Exploring this response further, he learned that she was a widow and living alone. Her part-time job as a cashier was her main source of human interactions, which were not satisfying. Going back to that life was something she dreaded.

“‘Toward the end of our conversation, I asked gently, ‘What about religious affiliation? Do you have community there?'” he writes.

“Protestant,” she responded. “And no, I don’t go to services anymore.”

“It’s a delicate thing, as a doctor, to prescribe a bit of church. But that is what I suggested,” he says. He told the patient: “Perhaps you can re-engage with your church or reach out to your pastor.”

“For many, their belief system is central to their coping strategy. So I believe it is an appropriate time to talk about faith and religion, though many of my colleagues may disagree,” he points out.

“I meet people like (her) almost every day,” Oseni continues, “people for whom meaningful social connections don’t exist. But given the importance of these connections in mental and physical health, I believe that physicians cannot ignore the role faith and religion can play in fostering them.”

“Americans increasingly identify as non-religious,” Oseni admits. “Many of my colleagues may believe that religion or faith or spirituality is a private matter outside the purview of medicine. Yet this is not entirely true: Physicians are comfortable relegating faith and religion to palliative or hospice care. This reinforces the notion that faith, religion, and spirituality are only end-of-life issues and not also ways to foster human connections.”

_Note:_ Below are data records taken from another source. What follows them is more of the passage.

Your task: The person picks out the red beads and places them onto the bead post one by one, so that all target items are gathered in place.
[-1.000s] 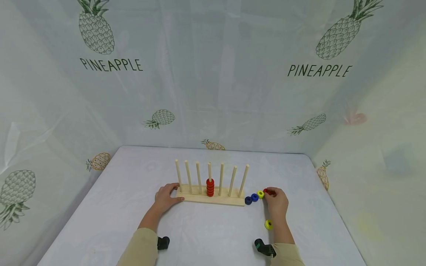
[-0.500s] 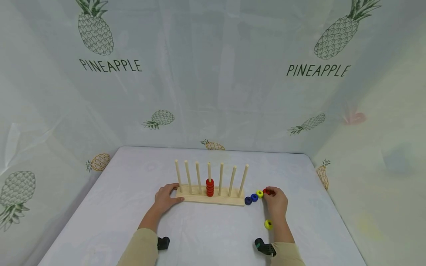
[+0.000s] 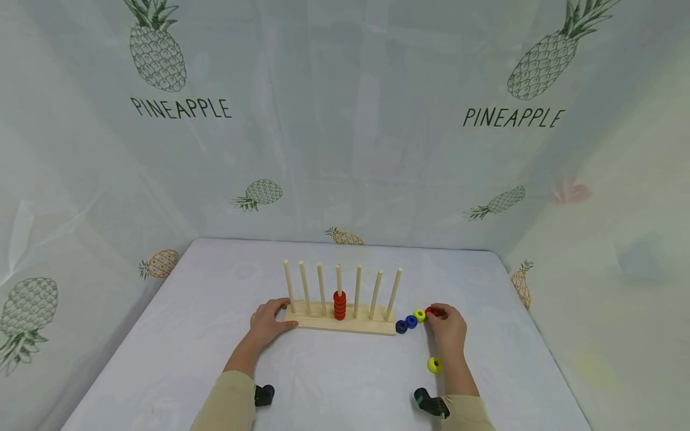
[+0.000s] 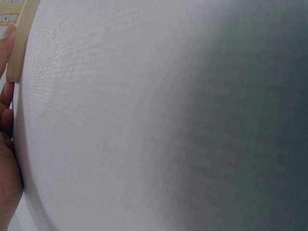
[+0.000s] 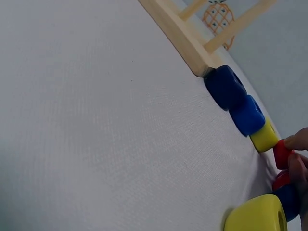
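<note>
A wooden peg rack (image 3: 345, 324) with several upright pegs stands on the table. Red rings (image 3: 339, 306) are stacked on its middle peg. My left hand (image 3: 265, 322) grips the rack's left end, thumb in front and fingers behind. Off the right end runs a row of beads: a dark blue bead (image 5: 224, 87), a blue bead (image 5: 247, 115) and a yellow bead (image 5: 264, 136). My right hand (image 3: 448, 328) pinches a red bead (image 5: 283, 154) at the row's far end, touching or nearly touching the yellow one. The hand partly covers that bead in the head view.
Closer to me lies another yellow bead (image 3: 434, 365), beside the right forearm. The right wrist view also shows a second red bead (image 5: 280, 179) and another dark blue bead (image 5: 288, 201) under the hand. A pineapple-print curtain (image 3: 345, 120) hangs behind the white table (image 3: 334, 383).
Both hands stay almost where they were. The yellow bead in the row sits very slightly further left, nearer the blue bead.
</note>
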Demonstrator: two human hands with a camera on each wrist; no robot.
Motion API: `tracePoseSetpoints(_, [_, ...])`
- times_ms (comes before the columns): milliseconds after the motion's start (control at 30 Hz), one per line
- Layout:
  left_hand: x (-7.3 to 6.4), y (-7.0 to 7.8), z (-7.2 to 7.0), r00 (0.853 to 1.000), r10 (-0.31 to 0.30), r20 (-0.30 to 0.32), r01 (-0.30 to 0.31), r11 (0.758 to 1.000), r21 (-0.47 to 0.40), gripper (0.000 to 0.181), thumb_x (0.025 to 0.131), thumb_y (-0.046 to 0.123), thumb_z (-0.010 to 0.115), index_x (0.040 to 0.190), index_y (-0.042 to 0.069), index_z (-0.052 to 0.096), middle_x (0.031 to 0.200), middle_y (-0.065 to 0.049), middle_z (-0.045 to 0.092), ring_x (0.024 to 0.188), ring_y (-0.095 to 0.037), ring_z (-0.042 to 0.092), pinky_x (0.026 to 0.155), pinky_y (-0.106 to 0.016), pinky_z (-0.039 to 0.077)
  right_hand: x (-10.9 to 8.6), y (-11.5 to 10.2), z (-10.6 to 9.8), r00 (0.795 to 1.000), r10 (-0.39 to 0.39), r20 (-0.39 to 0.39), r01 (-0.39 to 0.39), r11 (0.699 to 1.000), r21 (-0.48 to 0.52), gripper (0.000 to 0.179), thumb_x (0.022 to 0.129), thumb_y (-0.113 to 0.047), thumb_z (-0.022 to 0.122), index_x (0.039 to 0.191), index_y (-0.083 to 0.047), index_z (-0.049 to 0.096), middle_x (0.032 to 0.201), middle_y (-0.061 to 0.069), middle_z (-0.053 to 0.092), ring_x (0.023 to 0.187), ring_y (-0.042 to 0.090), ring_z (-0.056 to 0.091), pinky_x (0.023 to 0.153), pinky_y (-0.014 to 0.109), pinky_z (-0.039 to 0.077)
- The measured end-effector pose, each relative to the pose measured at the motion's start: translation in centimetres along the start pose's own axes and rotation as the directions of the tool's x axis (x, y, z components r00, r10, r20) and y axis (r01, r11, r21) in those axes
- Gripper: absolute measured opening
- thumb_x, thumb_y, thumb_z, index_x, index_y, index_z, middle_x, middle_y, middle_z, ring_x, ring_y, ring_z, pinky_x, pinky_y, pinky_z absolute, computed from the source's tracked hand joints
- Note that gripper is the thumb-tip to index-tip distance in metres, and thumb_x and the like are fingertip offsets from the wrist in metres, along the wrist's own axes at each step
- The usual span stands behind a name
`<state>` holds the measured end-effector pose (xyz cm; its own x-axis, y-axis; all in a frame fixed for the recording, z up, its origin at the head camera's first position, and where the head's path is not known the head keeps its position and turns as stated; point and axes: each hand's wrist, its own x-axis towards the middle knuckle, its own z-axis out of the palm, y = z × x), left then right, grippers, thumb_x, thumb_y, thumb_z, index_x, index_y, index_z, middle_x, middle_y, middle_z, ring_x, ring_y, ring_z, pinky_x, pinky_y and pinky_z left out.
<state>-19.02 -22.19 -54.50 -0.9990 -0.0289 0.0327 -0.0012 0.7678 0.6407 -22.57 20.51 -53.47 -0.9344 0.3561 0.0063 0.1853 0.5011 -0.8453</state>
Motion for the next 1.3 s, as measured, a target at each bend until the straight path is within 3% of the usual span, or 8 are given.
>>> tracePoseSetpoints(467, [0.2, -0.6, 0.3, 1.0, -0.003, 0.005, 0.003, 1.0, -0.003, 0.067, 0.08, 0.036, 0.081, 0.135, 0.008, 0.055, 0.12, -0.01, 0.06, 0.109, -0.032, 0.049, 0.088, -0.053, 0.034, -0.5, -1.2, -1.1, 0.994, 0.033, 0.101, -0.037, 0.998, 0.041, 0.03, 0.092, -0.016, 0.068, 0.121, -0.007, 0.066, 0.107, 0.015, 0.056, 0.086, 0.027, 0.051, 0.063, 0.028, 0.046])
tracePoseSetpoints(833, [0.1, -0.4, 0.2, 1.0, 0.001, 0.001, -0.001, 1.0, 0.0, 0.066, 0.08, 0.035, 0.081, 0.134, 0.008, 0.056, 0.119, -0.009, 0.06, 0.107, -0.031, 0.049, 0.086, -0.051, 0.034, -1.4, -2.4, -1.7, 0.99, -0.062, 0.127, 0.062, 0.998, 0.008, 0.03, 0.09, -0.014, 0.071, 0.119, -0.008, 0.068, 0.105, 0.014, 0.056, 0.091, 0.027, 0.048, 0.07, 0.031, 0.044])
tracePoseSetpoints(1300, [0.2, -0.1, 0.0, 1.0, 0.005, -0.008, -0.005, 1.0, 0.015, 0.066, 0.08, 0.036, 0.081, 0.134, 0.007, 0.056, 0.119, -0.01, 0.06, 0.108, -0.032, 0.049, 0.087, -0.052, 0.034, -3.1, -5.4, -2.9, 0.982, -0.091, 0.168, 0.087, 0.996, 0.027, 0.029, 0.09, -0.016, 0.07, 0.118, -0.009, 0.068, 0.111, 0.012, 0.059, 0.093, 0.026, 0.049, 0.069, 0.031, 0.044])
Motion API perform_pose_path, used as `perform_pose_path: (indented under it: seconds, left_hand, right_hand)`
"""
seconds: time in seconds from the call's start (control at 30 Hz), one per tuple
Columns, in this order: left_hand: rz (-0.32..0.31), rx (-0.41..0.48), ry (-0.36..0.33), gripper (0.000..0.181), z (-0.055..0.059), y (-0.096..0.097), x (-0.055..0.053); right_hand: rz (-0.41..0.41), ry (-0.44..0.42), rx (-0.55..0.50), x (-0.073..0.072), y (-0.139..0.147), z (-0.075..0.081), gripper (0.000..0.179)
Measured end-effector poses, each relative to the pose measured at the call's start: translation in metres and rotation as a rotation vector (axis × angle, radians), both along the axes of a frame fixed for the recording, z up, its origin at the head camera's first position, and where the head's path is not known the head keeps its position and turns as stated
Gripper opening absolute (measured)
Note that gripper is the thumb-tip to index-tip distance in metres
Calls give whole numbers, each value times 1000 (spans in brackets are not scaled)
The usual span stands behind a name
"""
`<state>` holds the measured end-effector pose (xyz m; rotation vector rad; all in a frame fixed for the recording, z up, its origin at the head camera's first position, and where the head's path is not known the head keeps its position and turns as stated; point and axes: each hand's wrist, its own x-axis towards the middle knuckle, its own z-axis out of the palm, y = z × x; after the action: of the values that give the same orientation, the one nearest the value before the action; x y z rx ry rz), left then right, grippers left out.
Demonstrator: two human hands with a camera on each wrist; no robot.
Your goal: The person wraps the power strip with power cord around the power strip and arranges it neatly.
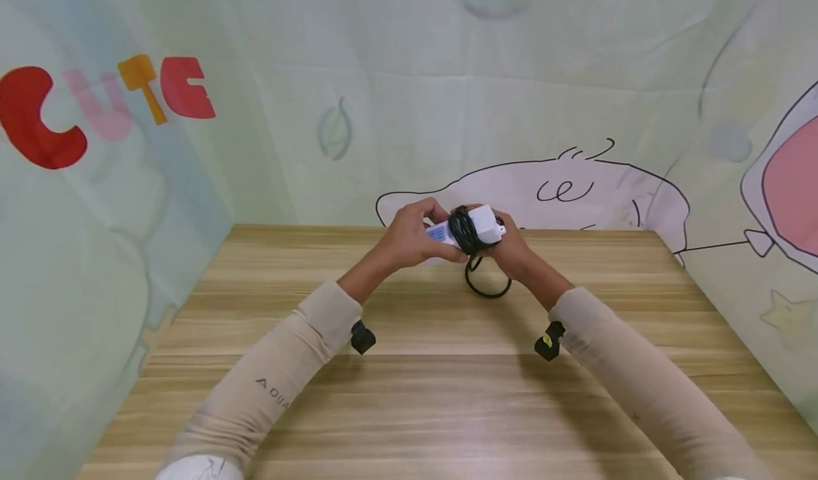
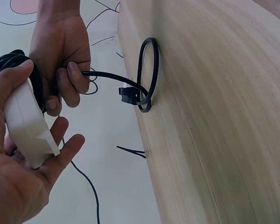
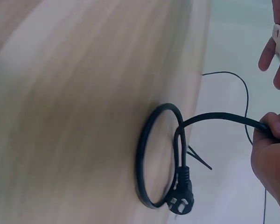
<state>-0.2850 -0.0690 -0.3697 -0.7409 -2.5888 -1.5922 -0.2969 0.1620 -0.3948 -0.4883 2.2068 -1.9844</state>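
A white power strip (image 1: 487, 223) is held up above the far part of the table, with its black cord (image 1: 464, 231) wound round it in several turns. My left hand (image 1: 409, 237) grips one end of the strip between thumb and fingers. At the other end, the fingers of my right hand (image 2: 63, 51) curl round the cord close to the coil. From that grip a length of cord drops into a loose loop (image 3: 140, 161) by the tabletop. The loop ends in a black plug (image 3: 181, 200), its flat pins showing in the right wrist view.
A wood-grain table (image 1: 447, 395) spreads beneath both forearms. Its far edge meets a printed cloth backdrop (image 1: 409, 111), which also covers both sides. Small black wrist-camera mounts (image 1: 362, 338) hang below the sleeves.
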Motion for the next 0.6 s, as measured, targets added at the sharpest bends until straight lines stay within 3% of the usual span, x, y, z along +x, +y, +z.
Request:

Oseni had the opportunity to see this patient for a follow-up visit. “Over time, and after multiple phone calls, she had opted for treatment and was doing well,” he recalls. “Walking into the room, I was struck by her smile. Somewhere along the way, someone from her church had reached out, and a coffee date had resurrected a lapsed friendship. By the end of the visit, I had a huge smile as well, not only because she had successfully completed treatment but because she had once again found human connection.”